The real estate across the country is in deep crisis. The companies have invested billions in acquiring land but projects could not even take off through slowdown in 2019-20 and consequent lockdowns, job and wage losses and stoppages of work. It is hit by falling property prices except in Ayodhya, where land prices are shooting up as 40 more acres of land is being acquired to make an auspicious figure of 108 acre. The prices have been jacked up by speculative projects around a supposed new tourist city.
The unprecedented scale of the impact of Covid-19 on Indian real estate can be gauged from the fact that the sector has incurred a loss of over Rs 1 lakh crore since the pandemic broke out, according to a KPMG report. The credit shortage brought down the residential sales from four lakh units in 2019-20 to 2.8 lakh units in 2020-21 across the top seven cities of India.
The work from home has given a boost to Google, Amazon, Facebook, Apple and Micorosoft (GAFAM) tech companies turning these into money minting machines. Amazon alone is said to generate $80,000 revenues every minute. But it has ruined the real estate as work from home has hit demand for workspaces of about 38 million square feet. These companies are siphoning off funds from India leading to another revenue crisis.

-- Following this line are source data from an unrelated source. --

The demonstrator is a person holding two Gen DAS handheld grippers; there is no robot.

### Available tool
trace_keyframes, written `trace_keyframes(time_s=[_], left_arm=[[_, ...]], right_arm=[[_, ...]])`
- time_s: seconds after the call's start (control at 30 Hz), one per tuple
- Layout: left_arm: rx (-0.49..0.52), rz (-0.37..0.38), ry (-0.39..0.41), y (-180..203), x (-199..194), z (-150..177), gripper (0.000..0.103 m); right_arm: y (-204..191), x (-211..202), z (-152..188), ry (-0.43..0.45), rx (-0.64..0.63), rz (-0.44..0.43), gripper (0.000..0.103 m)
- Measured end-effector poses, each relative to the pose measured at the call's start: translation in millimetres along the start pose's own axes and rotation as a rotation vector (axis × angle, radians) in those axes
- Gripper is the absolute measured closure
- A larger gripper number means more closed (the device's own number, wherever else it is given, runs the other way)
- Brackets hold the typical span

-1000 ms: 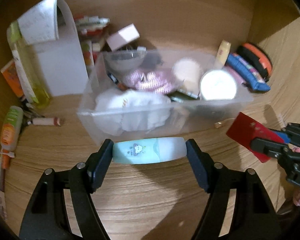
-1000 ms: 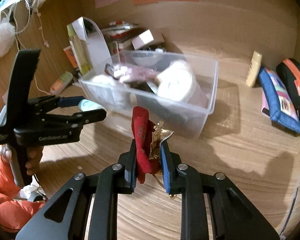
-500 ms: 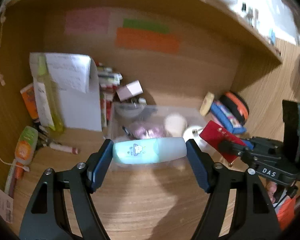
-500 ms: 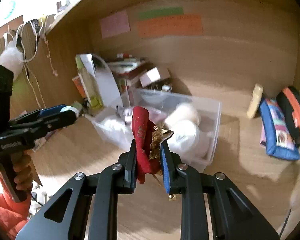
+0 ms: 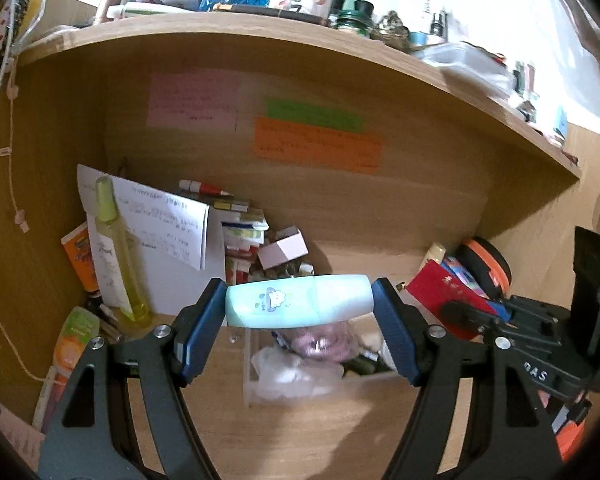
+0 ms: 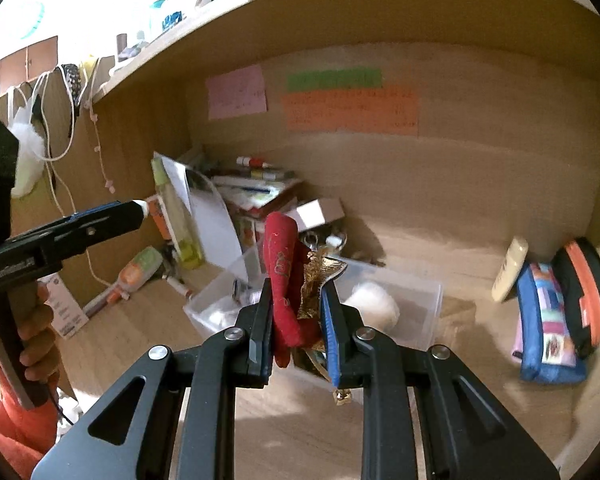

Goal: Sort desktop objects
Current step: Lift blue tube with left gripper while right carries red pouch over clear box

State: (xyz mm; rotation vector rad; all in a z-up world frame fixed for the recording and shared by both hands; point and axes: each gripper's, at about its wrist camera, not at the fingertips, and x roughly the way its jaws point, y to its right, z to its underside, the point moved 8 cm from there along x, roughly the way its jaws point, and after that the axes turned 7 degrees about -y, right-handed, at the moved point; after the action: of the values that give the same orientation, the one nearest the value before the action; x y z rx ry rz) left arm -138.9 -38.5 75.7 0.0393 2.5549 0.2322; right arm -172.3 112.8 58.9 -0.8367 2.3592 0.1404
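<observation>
My left gripper (image 5: 299,309) is shut on a pale mint bottle (image 5: 298,300) with a cartoon label, held crosswise between the fingers, above and short of a clear plastic bin (image 5: 256,372). The bin holds a white cloth, a pink thing and round white items. My right gripper (image 6: 296,300) is shut on a red pouch (image 6: 282,268) with gold trim, held above the bin (image 6: 428,300). The left gripper also shows in the right wrist view (image 6: 132,210) at the left, and the right gripper with the red pouch (image 5: 436,292) shows in the left wrist view.
A yellow-green tall bottle (image 5: 116,252) and white papers (image 5: 172,220) lean in the back left corner, with stacked boxes behind. An orange-green tube (image 5: 74,340) lies at the left. A blue pencil case (image 6: 544,320) and black-orange case (image 6: 584,280) sit at the right. A cluttered shelf runs overhead.
Both grippers have risen and drawn back from the bin, each with its object still in it. The bin now looks smaller and lower, and the shelf above has come into view.
</observation>
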Motion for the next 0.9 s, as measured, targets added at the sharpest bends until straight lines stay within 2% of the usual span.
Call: trace_keyframes(time_s=[0.2,0.33,0.57,0.8,0.9], left_arm=[[-0.015,-0.011,-0.026,-3,28,-6,0.03],[-0.05,-0.01,-0.081,-9,60,-1,0.03],[-0.018,0.014,-0.246,-6,125,33,0.03],[-0.039,0.048,-0.32,-11,147,49,0.03],[-0.061,0.059,-0.339,-14,148,50,0.03]], right_arm=[[2,12,-14,0.012,0.008,0.013,0.085],[7,33,-14,0.012,0.037,0.023,0.083],[26,91,14,-0.138,0.109,-0.025,0.083],[27,112,29,-0.2,0.1,-0.015,0.082],[23,114,32,-0.2,0.064,0.029,0.081]])
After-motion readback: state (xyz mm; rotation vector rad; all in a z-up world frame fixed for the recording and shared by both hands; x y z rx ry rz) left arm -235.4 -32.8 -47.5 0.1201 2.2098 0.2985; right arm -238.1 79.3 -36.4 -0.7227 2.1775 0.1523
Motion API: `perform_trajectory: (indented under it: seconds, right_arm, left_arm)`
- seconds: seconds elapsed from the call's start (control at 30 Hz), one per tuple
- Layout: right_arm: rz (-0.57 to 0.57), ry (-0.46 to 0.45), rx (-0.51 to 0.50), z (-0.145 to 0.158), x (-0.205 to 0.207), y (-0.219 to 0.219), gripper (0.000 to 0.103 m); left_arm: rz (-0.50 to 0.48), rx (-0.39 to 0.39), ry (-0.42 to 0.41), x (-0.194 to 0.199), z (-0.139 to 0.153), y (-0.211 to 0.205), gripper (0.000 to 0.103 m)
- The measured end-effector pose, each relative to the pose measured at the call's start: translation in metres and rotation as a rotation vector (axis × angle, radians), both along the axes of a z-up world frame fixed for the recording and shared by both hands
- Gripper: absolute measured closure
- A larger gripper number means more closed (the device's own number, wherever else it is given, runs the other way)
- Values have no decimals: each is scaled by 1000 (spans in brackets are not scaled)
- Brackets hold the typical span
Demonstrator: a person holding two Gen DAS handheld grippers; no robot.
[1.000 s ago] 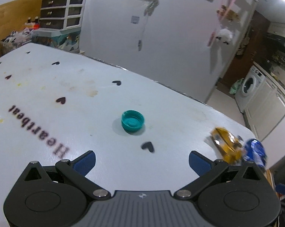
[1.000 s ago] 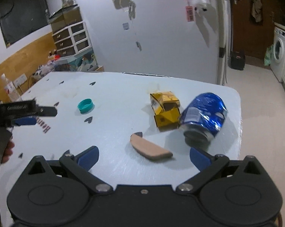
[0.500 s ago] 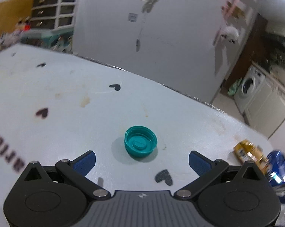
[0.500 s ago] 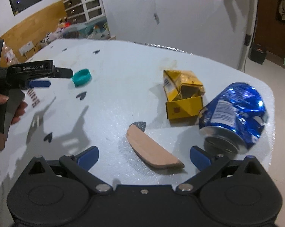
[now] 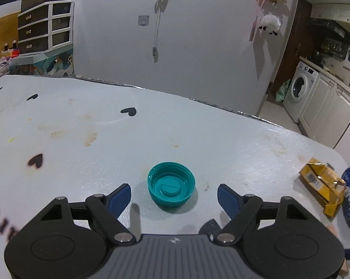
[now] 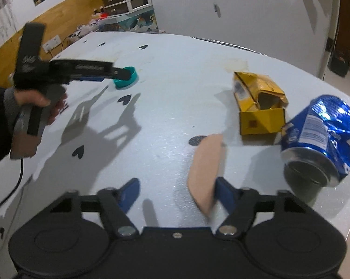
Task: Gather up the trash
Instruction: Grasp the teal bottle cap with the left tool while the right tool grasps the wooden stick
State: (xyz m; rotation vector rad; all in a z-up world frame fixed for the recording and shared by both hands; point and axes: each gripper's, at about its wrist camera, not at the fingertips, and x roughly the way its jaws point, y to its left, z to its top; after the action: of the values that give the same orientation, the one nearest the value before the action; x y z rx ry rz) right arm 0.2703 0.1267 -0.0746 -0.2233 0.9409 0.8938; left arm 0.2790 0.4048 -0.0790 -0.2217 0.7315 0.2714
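A teal bottle cap lies open side up on the white table. My left gripper straddles it, and its jaws are closing with a gap left on both sides. The right wrist view shows that same left gripper at the cap. A flat beige curved piece lies between the jaws of my right gripper. Those jaws are closing too: the right fingertip is at the piece's edge and the left one stands well off.
A crumpled yellow carton and a crushed blue can lie by the table's right edge, just beyond the beige piece. A person's hand holds the left gripper's handle. Behind the table stand a white wall and drawers.
Both grippers have come down and closer to the table. The left now frames the teal cap and the right has reached the beige piece. Both pairs of jaws have narrowed.
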Motion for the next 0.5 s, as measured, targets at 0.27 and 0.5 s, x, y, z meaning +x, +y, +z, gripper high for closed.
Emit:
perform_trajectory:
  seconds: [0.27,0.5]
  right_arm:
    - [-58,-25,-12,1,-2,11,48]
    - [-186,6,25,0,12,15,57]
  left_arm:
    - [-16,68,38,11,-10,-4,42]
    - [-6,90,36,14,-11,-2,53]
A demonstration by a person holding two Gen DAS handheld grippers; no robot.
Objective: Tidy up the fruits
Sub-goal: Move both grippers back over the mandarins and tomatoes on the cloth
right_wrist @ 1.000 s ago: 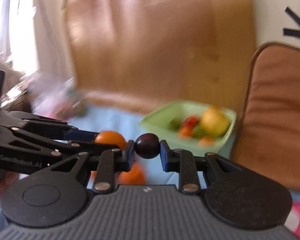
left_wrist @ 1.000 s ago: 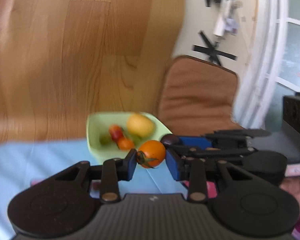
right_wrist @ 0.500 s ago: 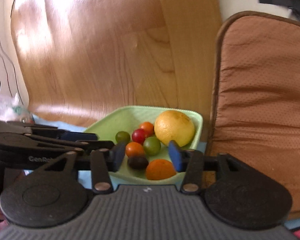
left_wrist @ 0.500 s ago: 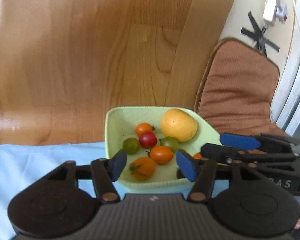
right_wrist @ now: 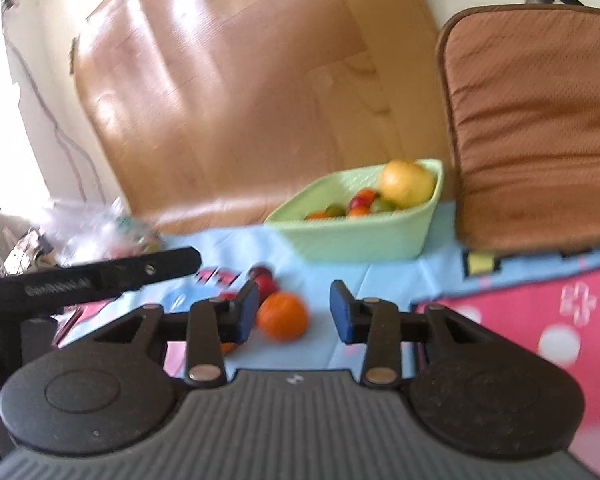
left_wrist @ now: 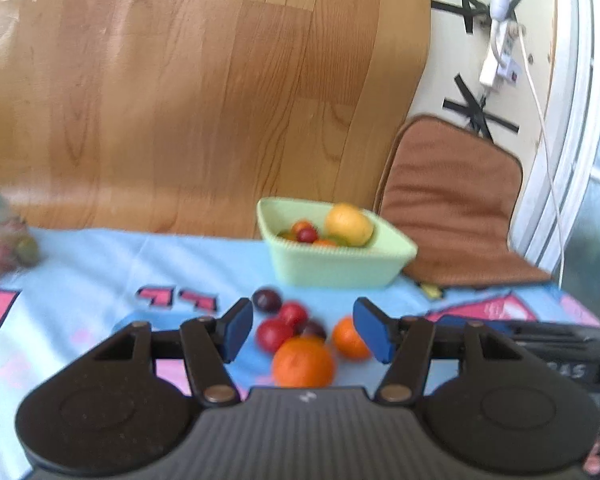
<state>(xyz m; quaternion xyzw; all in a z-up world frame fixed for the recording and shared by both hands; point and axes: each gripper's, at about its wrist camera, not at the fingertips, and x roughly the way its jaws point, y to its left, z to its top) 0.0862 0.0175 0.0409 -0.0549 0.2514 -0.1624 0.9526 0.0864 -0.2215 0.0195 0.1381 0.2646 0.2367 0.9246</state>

Amid such scenario the latest GDP figures are a misnomer. The figures say industrial output rose 22 per cent in March, on the back of a 19 per cent decline a year ago. In reality, factory output shrunk almost 10 per cent in 2020-21 because of Covid-19 lockdown, the biggest shock to manufacturing activity since 1982-83, according to Index of Industrial Production (IIP). The March spike needs to be seen in the context of an 18.7 per cent contraction in March 2020. In the following months IIP numbers underwent large contractions.
Retail inflation figures as per consumer price index (CPI) slowed to 4.3 per cent as food inflation comprising 39 per cent weight has come down. Food inflation “slumps” as vegetable prices came down to 2 per cent from 4.9 per cent in March 2020. Veggie prices fall by 14.2 per cent in April, cereals and products contracted by 3 per cent, biggest ever since January 2012. Crash in veggies possibly reflect fall in purchasing power and supply disruption due to lockdown curbs. The cereal and veggie price crash will have adverse impact on farm incomes and possibly further consideration for more cash doles.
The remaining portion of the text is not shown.